Playing career over, after progressing no higher than Aldershot reserves, he got a happier break into management with Windsor and Eton. "We'd just come out of the Athenian League and we went straight through the Isthmian divisions to the Premiership in four seasons, which is probably still a record."

In 1984 Chapple had his first sniff of glory in the FA Cup, only to be left aching for what might have been. "We were due to play at home to Bournemouth in the second round, but the pitch was under water, so the draw was made that night. First out of the hat was 'Windsor and Eton or Bournemouth will play Manchester United'. We drew with Bournemouth, lost the replay 2-0 and Bournemouth went on and beat Man United."

On the strength of his record down by the riverside, Woking approached him.

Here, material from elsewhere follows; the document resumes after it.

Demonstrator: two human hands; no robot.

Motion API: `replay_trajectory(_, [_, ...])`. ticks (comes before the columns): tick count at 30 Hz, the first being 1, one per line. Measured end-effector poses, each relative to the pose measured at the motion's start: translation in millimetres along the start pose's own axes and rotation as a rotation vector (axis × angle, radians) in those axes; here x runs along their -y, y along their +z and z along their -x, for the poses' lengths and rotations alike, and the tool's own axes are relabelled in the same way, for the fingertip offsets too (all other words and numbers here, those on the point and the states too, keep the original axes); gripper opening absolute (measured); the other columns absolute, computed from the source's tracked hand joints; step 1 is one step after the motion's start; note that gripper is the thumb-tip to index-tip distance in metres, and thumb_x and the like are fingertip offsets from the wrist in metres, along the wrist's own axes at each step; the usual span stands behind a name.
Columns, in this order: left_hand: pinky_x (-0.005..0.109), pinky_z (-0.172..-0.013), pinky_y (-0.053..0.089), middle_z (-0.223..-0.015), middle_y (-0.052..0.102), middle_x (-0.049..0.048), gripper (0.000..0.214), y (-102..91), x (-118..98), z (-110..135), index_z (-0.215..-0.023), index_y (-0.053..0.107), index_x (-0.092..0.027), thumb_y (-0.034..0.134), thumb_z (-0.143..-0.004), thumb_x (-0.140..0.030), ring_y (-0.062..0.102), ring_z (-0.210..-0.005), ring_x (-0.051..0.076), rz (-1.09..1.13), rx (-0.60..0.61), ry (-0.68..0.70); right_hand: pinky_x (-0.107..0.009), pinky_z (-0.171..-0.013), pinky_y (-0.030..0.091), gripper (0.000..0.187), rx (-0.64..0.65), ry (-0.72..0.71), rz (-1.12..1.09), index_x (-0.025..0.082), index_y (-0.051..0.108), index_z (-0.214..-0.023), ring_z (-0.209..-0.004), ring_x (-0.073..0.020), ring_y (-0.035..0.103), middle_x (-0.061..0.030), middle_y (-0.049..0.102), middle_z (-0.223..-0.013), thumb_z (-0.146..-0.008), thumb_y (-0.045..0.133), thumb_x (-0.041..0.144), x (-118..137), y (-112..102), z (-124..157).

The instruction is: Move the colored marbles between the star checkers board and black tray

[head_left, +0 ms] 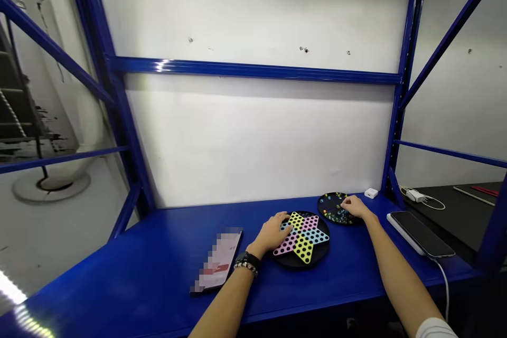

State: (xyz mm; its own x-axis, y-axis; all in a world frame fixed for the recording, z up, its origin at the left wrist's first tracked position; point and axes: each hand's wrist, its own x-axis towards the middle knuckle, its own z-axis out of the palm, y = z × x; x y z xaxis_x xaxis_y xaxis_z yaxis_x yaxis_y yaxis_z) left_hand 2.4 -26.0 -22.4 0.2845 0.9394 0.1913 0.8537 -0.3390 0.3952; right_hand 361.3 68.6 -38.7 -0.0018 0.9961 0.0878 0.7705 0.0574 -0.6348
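Observation:
A round black Chinese checkers board (304, 238) with a star of yellow, pink and blue fields lies on the blue shelf (158, 259). My left hand (273, 232) rests on the board's left side, fingers curled over its edge. Behind the board to the right sits a black round dish (330, 206) filled with several small coloured marbles. My right hand (354, 206) reaches into the dish's right part, fingers bent down among the marbles; what they hold is hidden.
A phone (217, 261) lies left of the board. At the right edge another phone (422, 232) lies on a white pad with a cable. A small white charger (371, 193) sits by the rear upright. Blue rack posts frame both sides.

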Motion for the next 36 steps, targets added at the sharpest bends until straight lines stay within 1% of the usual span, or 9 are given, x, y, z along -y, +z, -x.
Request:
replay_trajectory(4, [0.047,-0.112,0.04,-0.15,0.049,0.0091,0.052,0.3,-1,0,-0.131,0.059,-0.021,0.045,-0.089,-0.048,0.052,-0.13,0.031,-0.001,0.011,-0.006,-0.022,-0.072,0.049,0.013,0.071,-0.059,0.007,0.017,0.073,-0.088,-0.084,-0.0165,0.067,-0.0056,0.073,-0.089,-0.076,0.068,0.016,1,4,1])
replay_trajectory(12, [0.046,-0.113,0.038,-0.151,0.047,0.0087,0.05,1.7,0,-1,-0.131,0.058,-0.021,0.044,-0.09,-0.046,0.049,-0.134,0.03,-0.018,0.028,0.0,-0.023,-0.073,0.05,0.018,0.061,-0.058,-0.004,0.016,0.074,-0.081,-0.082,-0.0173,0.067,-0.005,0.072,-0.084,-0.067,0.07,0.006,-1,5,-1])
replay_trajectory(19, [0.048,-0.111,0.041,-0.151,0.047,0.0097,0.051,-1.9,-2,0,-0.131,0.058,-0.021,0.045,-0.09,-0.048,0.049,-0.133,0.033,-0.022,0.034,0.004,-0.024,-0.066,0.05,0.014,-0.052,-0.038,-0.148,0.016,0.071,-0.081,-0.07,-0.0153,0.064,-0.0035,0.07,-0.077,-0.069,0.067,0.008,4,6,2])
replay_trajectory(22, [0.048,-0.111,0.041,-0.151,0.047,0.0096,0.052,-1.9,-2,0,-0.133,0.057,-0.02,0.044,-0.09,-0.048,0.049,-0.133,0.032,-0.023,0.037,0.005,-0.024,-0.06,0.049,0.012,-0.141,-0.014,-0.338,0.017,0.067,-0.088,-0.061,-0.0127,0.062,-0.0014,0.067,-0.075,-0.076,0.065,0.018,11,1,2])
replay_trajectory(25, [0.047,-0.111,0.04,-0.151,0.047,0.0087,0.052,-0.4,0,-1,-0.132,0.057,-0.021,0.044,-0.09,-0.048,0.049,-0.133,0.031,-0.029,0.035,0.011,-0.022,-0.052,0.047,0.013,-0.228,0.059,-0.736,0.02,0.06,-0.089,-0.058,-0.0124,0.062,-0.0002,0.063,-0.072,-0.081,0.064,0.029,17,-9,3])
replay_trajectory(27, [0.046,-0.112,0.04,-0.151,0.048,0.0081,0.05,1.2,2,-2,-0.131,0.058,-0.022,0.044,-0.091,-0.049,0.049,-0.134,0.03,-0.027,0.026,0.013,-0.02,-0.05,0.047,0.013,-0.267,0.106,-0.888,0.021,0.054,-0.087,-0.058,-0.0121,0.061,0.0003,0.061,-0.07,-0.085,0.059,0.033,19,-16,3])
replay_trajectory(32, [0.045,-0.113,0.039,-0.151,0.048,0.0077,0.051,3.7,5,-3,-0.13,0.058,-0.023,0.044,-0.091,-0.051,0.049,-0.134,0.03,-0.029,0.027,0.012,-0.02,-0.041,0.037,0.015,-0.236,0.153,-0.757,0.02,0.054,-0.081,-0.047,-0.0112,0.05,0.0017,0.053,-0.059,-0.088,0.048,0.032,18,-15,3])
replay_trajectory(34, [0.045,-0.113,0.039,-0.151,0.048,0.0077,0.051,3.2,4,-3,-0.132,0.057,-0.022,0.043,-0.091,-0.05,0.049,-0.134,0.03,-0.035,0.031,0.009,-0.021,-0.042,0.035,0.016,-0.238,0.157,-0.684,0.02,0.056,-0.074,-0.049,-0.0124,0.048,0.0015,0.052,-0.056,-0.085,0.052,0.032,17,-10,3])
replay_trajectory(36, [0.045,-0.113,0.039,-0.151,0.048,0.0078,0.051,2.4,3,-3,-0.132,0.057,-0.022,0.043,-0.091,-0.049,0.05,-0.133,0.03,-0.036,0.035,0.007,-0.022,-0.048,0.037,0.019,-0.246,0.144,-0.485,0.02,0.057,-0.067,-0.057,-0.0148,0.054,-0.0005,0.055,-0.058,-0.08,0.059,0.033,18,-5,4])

Again, his recall of the detail is total: "They'd played seven and lost seven and were already out of the FA Cup. My first game was against Clapton and the gate was 87 people. We went down that season with 54 points, which was a lot. So we changed the personnel rapidly and grew and grew and it became a fairy-tale."

Colourful chapters included beating West Bromwich Albion (4-2, away), losing 1-0 at Everton and drawing at Coventry in the FA Cup; three FA Trophy wins in four seasons; and finishing runners-up twice in the Vauxhall Conference.

The story should have ended, or continued, with Woking reaching the Football League. Instead Chapple's last match as manager 18 months ago, was in front of 24,000 - including Pele - as they beat Dagenham in the Trophy final at Wembley. The celebrations were clouded by doubts about his future, as the club dithered over offering a long-term contract.

"I could never see myself leaving. I was treated as part of the furniture really. But I had a little daughter and I just needed security. I didn't ask for a pay rise: I was on the same wage in 1997 as I'd been in '92 when I went full-time."

Kingstonian, local rivals and a step lower down the ladder, saw their chance and offered a four-year contract, which Chapple accepted, not without regret. "It was a very sad day for me, because I'd put so much in there and I wanted to do a lot more."

He has begun doing it instead at the 10-year-old Kingsmeadow ground, just outside Kingston town centre, increasing gates from 400 to 2,000 and winning promotion in his first season to the Conference, where the red-and-white hoops now sit in the top six, comfortably above Woking (who have long since sacked his replacement John McGovern).

How does he do it? As with all the best managers, by the ability to judge a player, often in a trice, then sweet-talk him into signing, and fit him into "the jigsaw puzzle". Gavin Holligan, an 18-year-old striker, had been turned down by half a dozen clubs before Chapple signed him last summer on the evidence of a 10-minute spell in a pre-season friendly; once Kingstonian are out of the FA Cup, he will join West Ham in a deal eventually worth several hundred thousand pounds. That in turn will pay for the upgrading of Kingsmeadow to Football League standard.

Yet this is the sort of manager who does not even get an interview when a League club has a vacancy. Perhaps they, too, are living in the past.